Besides that, I’ve started going to the torture chamber (aka, g-y-m). I refuse to say the g word for fear of sounding like I’m training for a marathon or something. And for fear I’ll give up. I’m sure I will. I always do. I’m pretty sure I’ll also be fired from my job because I just have too many things to do, too many expectations to meet, and not enough hours in the day. In fact, after spending almost 12 hours at the uni today, training and helping collect data non-stop since 10am, as I sit here in my chair, at 10pm, I don’t feel anywhere close to being accomplished or done. Yet I have to project a confidence and a light that will attract new people to my corner of the struct bio world. Maybe I’m just tired, or frustrated of being fat, or missing my husband too much while he’s somewhere else for 1 more week, or maybe it’s the lack of PMDD medication … or a combination of all. I feel trapped, like I left this cushy place in dreamy NY, to come to bible-carrying folks territory, while having to meet everyone’s expectations and also keep sweet while doing it. It is hard. Being a director of lab is tough stuff, especially when you’re supposed to be working on your own on 15 different projects at the same time. I now understand my poor previous supervisor and why he took 30 minutes as his lunch break on most days, why his eyes look tired and why he tried to smile, even when he was facing too much stress and too many demands. This job is fucking hard, and I am all alone doing it. And it warms my heart when grad students come and visit and when they see what I do as the greatest help and training they’ve ever had and the individual attention I give them … but it is tough people. And because of all this I barely tweet … even when I consistently get new followers. I’m amazed people still come and read … even when it is rants like this one … I guess there’s an interest in seeing how your next door lab manager falls apart not one month into her new job. Maybe I’m too close to my period to feel happy … or maybe I just need to let it out somehow. Dear God, when I look at the mountain of work ahead of me all I want to do is cry. And I also want to ask other lab managers and directors … how do you do it? How do you stay sane and meet expectations? Is there such a thing as balance? How do you handle the stress and not feel down when you can’t seem to get ahead on things, no matter what you do?

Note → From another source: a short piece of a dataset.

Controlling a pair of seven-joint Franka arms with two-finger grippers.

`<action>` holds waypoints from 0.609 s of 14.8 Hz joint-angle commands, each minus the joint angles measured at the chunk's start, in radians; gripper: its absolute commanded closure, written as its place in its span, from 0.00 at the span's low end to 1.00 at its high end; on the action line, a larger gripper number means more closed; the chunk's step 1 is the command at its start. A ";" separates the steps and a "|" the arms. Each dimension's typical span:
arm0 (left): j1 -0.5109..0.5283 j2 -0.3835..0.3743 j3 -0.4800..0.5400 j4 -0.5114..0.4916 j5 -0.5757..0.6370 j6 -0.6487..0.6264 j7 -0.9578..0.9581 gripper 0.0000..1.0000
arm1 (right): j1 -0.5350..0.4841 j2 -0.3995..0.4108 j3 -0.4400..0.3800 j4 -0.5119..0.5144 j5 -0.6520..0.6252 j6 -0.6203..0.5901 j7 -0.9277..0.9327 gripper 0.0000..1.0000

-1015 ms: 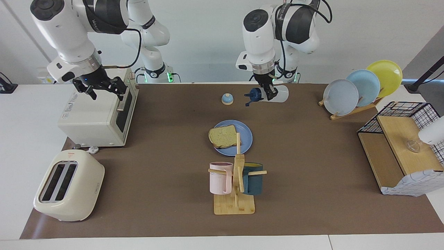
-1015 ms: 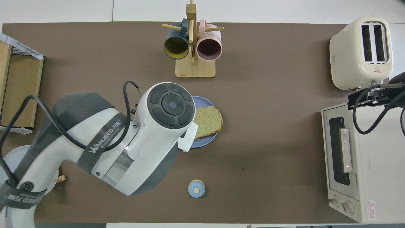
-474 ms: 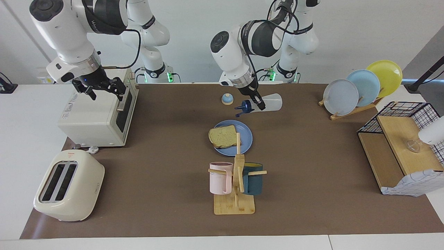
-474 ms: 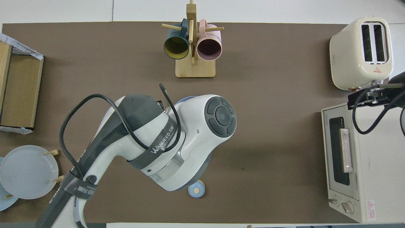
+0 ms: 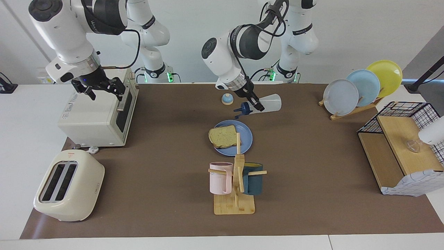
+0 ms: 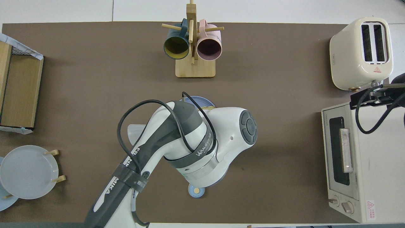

Sorry for the sad note … good things have happened, I guess I just want a bit of the weight off my shoulders … and to let you know that this is tough stuff. Being a lab manager is the biggest, scariest battle I’ve ever faced … and I don’t know if I’ll make it through it while staying sane and providing consistent results.

PS I’m seeing my doctor tomorrow to perhaps rethink my PMDD medication or adjust dosage. I’m being a total wimp and also a bitch and I don’t like it. And I know that something’s off and I need to fix it, so tomorrow I will see the doctor (not only do I promise I will, I have an appointment confirmed and a reminder set on my phone). Despite the guilt I feel about not being in the lab for more than 10 hours a day, I try to make time to take care of me, of eating a bit better, going to the g-y-m and seeing a medical professional about my emotional issues. Perhaps with the right dose and treatment I won’t feel as down and my judgement won’t be as clouded by mental bullshit.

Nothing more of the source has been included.